What you should do:
From top to bottom, reproduce the listing without a single change.

Information supplied:
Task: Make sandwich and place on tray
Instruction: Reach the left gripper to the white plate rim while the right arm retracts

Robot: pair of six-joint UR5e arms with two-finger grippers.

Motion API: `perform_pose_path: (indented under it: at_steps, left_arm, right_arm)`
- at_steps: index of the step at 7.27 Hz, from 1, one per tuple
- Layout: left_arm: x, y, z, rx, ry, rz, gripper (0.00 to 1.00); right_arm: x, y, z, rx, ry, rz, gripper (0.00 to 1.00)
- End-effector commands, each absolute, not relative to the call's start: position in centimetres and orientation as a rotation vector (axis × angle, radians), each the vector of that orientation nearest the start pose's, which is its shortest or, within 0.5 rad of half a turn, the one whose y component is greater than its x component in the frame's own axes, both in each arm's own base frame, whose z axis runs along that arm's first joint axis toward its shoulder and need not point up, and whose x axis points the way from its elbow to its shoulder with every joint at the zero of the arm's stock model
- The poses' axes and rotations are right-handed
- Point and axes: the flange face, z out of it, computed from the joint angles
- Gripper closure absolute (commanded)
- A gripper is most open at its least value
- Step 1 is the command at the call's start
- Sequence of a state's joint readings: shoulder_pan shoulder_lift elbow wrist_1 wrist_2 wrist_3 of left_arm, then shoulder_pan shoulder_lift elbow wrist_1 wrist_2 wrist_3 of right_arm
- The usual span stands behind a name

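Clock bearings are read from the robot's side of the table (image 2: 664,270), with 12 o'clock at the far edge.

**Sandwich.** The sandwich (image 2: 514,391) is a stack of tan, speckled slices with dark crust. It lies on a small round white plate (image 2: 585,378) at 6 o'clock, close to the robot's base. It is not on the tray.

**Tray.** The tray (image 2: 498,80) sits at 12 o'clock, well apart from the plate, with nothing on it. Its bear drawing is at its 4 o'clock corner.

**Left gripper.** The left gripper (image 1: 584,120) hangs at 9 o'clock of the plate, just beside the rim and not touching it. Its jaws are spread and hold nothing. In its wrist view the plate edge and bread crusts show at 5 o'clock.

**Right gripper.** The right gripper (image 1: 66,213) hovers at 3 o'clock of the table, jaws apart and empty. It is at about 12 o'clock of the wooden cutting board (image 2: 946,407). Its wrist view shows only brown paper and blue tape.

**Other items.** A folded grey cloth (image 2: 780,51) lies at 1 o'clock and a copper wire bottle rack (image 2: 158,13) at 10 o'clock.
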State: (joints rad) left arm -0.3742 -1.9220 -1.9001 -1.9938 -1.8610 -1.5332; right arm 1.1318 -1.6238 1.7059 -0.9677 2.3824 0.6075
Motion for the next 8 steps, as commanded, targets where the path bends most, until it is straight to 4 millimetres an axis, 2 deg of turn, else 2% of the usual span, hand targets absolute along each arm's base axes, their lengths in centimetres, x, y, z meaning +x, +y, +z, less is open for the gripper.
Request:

Answer to this task:
Task: Make sandwich and place on tray
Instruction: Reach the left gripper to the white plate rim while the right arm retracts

Robot: pair of six-joint UR5e arms with two-finger grippers.

Motion API: `perform_pose_path: (indented under it: at_steps, left_arm, right_arm)`
- at_steps: index of the step at 7.27 Hz, from 1, one per tuple
- Layout: left_arm: x, y, z, rx, ry, rz, gripper (0.00 to 1.00); right_arm: x, y, z, rx, ry, rz, gripper (0.00 to 1.00)
- End-effector commands, each absolute, not relative to the call's start: position in centimetres and orientation as a rotation vector (axis × angle, radians), each the vector of that orientation nearest the start pose's, which is its shortest or, within 0.5 rad of half a turn, the one whose y component is greater than its x component in the frame's own axes, both in each arm's own base frame, whose z axis runs along that arm's first joint axis toward its shoulder and need not point up, and whose x axis points the way from its elbow to its shoulder with every joint at the zero of the arm's stock model
- The poses' axes and rotations are right-handed
- Point and axes: the flange face, z out of it, computed from the joint angles
- Gripper closure absolute (commanded)
- A gripper is most open at its least value
- Step 1 is the command at the call's start
- Sequence of a state's joint readings: shoulder_pan shoulder_lift elbow wrist_1 wrist_2 wrist_3 of left_arm, then shoulder_pan shoulder_lift elbow wrist_1 wrist_2 wrist_3 of right_arm
- The usual span stands behind a name

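Clock bearings are read from the robot's side of the table (image 2: 664,270), with 12 o'clock at the far edge.

**Sandwich.** The sandwich (image 2: 514,391) is a stack of tan, speckled slices with dark crust. It lies on a small round white plate (image 2: 585,378) at 6 o'clock, close to the robot's base. It is not on the tray.

**Tray.** The tray (image 2: 498,80) sits at 12 o'clock, well apart from the plate, with nothing on it. Its bear drawing is at its 4 o'clock corner.

**Left gripper.** The left gripper (image 1: 584,120) hangs at 9 o'clock of the plate, just beside the rim and not touching it. Its jaws are spread and hold nothing. In its wrist view the plate edge and bread crusts show at 5 o'clock.

**Right gripper.** The right gripper (image 1: 66,213) hovers at 3 o'clock of the table, jaws apart and empty. It is at about 12 o'clock of the wooden cutting board (image 2: 946,407). Its wrist view shows only brown paper and blue tape.

**Other items.** A folded grey cloth (image 2: 780,51) lies at 1 o'clock and a copper wire bottle rack (image 2: 158,13) at 10 o'clock.
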State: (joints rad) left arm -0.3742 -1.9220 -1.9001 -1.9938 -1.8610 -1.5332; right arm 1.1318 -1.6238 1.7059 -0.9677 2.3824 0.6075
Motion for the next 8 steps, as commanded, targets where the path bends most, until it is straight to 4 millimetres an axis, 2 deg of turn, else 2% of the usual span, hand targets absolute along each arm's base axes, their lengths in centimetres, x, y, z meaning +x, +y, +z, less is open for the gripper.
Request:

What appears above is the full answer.